American Heritage® Dictionary of the English Language, Fourth Edition
- n. The act of shaving the head or part of the head, especially as a preliminary to becoming a priest or a member of a monastic order.
- n. The part of a monk's or priest's head that has been shaved.
- v. To shave the head of.
Century Dictionary and Cyclopedia
- n. The act of clipping the hair, or of shaving the head, or the state of being shorn.
- n. Specifically— In the Roman Catholic and Greek churches, the ceremony of shaving or cutting off the hair of the head, either wholly or partially, performed upon a candidate as a preparatory step to his entering the priesthood or embracing a monastic life; hence, entrance or admittance into the clerical state or a monastic order. In the early church the clergy wore the hair short, but not shaven. The tonsure seems to be as old as the fifth or sixth century.
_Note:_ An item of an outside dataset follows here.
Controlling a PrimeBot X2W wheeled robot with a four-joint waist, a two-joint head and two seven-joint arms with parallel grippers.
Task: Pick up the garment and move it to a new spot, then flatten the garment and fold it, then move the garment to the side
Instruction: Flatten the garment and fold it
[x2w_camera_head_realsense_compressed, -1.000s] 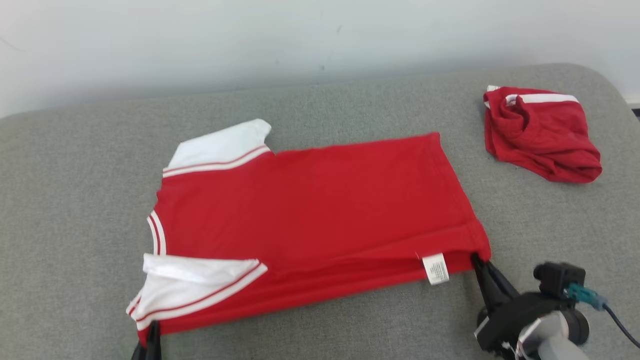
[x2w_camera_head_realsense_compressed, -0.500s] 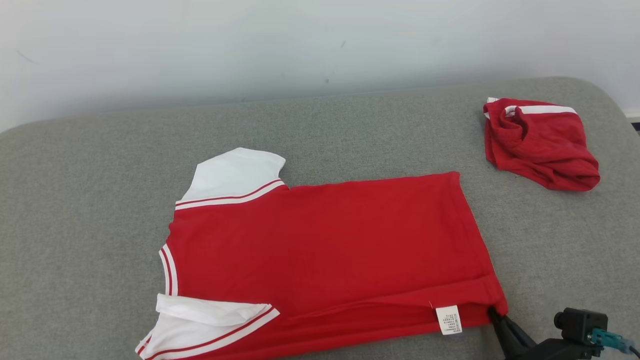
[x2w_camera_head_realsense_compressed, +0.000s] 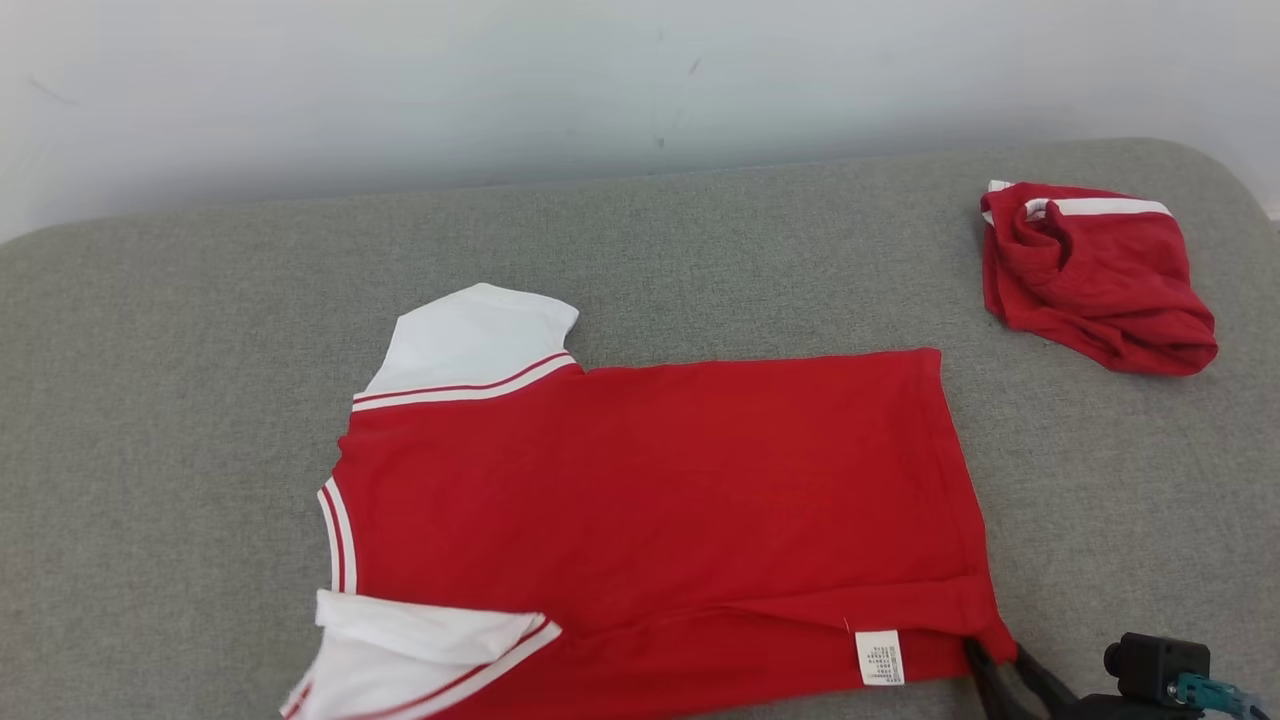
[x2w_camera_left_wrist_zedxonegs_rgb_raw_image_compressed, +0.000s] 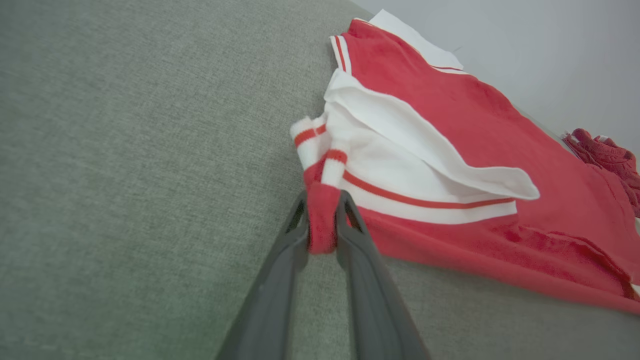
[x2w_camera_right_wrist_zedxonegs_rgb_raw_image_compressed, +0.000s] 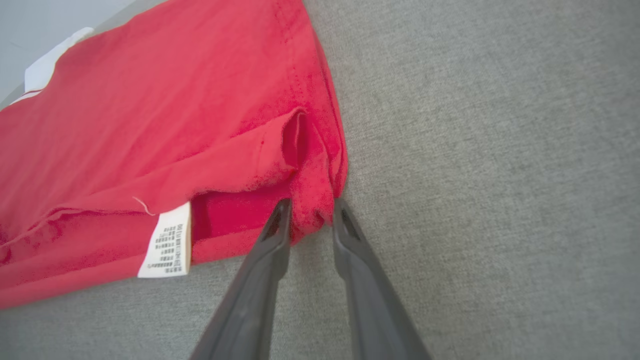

In the Greek Church the hair is wholly shaved off. In the Roman Catholic Church a part only is shaved, so as to form a circle on the crown of the head, and the first tonsure can be given only by a bishop, a mitered abbot, or a cardinal priest.
- n. The bare place on the head of a priest or monk, formed by shaving or cutting the hair.
- To shave or clip the hair of the head of; specifically, to give the tonsure to.
- v. Christianity To subject to the often ritual shaving of the crown of the head as a sign of humility and one's religious vocation. Some tonsures were more dramatic than others, leaving only a fringe of hair. Abolished by Vatican II in the Roman Catholic Church.
- n. The bald patch resulting from being tonsured.
GNU Webster's 1913
- n. The act of clipping the hair, or of shaving the crown of the head; also, the state of being shorn.
- n. The first ceremony used for devoting a person to the service of God and the church; the first degree of the clericate, given by a bishop, abbot, or cardinal priest, consisting in cutting off the hair from a circular space at the back of the head, with prayers and benedictions; hence, entrance or admission into minor orders.
- n. The shaven corona, or crown, which priests wear as a mark of their order and of their rank.
- n. the shaved crown of a monk's or priest's head
- v. shave the head of a newly inducted monk
- n. shaving the crown of the head by priests or members of a monastic order
- From Latin tonsūra ("a clipping, trimming"), from tondeō ("shear, clip, trim"). (Wiktionary)
- Middle English, from Old French, from Medieval Latin tōnsūra, from Latin, a shearing, from tōnsus, past participle of tondēre, to shear; see tem- in Indo-European roots. (American Heritage® Dictionary of the English Language, Fourth Edition)
“The man with the tonsure is speaking of trainee monk Dumitru Ilie who is said to have got “hammered” and spent the night a woman he met at a party.”
“I always thought the Christian practice of shaving a tonsure was the idea of some brownnoser trying to make his boss with male-pattern baldness look good.”
“Formerly the tonsure was another identifying feature of the cleric.”
“The tonsure is a mark of the clerical state, and in Catholic countries it is made manifest by keeping a small circular spot on the crown of the head shaved perfectly clean.”
“After some time he receives what is called tonsure; that is, on the day of ordination the bishop cuts a little hair from five places on his head, to show that this young man is giving himself up to God.”
“The other, although in citizen's dress, he saw by the tonsure was a priest.”
“Those who have vowed themselves to the service of the Church walking gaily in the dress of soldiers, engaged in carnal matters, letting their hair hang down their shoulders curled and powdered, and thinking scorn of the tonsure, which is the mark of the Kingdom of Heaven.”
“It formed what is known as the tonsure, then the mark of the monastic orders.”
“Others declared that he had no right to the gray capote, and his tonsure was a natural loss of hair; in fact, that he never had been a friar at all.”
“It's more than a little reminiscent of a tonsure, which is to say the haircut that medieval religious types were known to wear from time to time, making this guy a monkish monkey, a lame pun that only works in English and so almost certainly wasn't intended.”